L’accord de la Saint-Sylvestre, signé en 2016, avait pour objectif de stabiliser la RDC après la crise électorale et d’instaurer un dialogue politique inclusif. Le CNSA avait alors été mis en place pour veiller à l’application de ses engagements. Depuis, le contexte politique a profondément changé, rendant ses missions largement obsolètes.
Malgré cela, le comité continue de recevoir un budget annuel, alimentant des critiques sur le gaspillage des ressources publiques. « On se demande à quoi sert encore ce comité, si ce n’est à occuper des fonctionnaires et justifier une ligne budgétaire », dénonce un analyste politique kinois.

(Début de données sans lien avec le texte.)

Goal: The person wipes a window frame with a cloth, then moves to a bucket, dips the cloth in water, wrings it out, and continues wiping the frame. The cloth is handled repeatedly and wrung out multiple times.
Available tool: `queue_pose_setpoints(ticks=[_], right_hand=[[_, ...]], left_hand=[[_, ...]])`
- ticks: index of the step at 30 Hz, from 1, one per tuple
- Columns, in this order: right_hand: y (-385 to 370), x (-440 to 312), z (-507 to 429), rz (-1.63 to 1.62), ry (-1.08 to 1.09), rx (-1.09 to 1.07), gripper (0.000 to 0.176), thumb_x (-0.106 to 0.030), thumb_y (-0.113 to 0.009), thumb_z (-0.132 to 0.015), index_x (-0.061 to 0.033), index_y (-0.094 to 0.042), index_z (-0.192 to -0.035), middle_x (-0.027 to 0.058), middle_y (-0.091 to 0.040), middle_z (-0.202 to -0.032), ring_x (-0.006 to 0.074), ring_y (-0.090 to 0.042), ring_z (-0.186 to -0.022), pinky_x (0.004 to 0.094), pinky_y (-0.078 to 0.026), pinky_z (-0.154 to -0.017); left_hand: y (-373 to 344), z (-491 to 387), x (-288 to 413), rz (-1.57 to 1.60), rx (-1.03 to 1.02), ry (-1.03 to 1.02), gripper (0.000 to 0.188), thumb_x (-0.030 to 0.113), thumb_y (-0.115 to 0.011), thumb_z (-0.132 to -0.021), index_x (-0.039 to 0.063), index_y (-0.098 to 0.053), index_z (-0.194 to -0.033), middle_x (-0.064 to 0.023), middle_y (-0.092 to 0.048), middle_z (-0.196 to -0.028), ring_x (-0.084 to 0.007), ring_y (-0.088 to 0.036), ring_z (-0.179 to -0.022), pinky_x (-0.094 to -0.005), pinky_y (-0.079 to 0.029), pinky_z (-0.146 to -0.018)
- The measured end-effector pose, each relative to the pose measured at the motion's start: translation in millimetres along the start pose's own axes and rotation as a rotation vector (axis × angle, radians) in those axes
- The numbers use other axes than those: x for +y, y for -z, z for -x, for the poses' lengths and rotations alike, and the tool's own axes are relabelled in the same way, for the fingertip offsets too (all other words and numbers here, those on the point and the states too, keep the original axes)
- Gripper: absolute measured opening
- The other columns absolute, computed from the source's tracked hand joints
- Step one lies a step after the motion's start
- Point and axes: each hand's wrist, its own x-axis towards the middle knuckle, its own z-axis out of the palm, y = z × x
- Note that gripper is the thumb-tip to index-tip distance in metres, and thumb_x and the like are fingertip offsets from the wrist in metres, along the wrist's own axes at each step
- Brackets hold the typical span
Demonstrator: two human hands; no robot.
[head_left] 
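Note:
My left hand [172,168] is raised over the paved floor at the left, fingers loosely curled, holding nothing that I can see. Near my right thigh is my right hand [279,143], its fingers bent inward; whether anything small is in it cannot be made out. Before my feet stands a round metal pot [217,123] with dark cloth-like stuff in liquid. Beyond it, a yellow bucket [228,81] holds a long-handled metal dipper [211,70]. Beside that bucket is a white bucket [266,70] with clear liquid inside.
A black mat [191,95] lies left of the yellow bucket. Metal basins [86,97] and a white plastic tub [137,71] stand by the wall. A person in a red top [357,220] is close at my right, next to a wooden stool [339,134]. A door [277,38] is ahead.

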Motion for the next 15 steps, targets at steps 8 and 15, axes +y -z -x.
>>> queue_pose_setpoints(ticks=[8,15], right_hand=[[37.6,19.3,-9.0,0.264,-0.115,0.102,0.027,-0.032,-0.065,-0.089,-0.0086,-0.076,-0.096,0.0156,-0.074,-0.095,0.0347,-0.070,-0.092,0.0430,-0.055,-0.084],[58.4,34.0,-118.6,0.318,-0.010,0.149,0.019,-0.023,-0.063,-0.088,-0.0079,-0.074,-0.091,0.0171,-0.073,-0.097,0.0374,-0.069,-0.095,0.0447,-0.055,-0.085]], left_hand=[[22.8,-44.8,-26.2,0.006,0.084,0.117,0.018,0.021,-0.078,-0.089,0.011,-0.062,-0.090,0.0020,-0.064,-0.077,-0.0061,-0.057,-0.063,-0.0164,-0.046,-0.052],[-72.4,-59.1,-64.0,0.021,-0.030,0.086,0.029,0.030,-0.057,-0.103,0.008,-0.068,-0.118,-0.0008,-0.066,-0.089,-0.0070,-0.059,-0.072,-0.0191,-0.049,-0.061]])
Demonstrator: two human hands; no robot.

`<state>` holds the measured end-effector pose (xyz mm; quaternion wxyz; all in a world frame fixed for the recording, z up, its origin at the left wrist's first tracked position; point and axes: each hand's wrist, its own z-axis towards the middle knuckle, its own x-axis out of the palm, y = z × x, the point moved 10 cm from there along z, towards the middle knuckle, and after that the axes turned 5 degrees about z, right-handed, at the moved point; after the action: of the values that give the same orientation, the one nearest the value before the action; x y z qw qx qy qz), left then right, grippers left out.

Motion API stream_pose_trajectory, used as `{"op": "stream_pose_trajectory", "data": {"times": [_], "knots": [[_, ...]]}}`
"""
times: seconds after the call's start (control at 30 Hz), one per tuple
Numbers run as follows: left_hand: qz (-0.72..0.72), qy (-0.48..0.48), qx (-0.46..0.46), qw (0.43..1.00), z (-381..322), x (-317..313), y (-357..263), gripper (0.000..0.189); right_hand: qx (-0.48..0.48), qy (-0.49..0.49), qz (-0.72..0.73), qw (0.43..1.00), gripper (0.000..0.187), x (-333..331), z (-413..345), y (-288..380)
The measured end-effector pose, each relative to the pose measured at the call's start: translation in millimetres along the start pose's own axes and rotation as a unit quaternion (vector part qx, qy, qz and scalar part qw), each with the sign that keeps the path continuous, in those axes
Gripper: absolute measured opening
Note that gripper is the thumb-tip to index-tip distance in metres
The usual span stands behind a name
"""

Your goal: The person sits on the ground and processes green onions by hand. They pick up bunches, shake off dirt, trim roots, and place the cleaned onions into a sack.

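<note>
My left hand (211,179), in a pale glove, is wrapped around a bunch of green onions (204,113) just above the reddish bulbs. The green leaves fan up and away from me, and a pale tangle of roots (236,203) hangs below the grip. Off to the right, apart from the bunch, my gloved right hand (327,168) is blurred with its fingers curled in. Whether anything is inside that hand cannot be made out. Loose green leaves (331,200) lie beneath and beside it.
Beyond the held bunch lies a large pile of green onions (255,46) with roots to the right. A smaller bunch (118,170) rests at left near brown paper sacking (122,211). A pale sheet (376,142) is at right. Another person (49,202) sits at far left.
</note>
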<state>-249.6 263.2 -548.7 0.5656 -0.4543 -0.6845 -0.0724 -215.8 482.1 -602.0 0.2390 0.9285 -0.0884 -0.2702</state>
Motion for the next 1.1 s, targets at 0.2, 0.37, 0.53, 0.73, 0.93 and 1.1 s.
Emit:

Pour beaucoup, le maintien du CNSA, dirigé par Joseph Olenghankoy reflète un problème récurrent de gouvernance : la lenteur à dissoudre des structures qui ont perdu toute pertinence et la difficulté à réaffecter leurs ressources vers des priorités actuelles, comme la sécurité dans l’Est et la relance économique.
Le CNSA apparaît désormais comme un vestige administratif, suspendu entre passé politique et inertie bureaucratique, illustrant le besoin urgent d’un audit des institutions héritées d’anciens accords.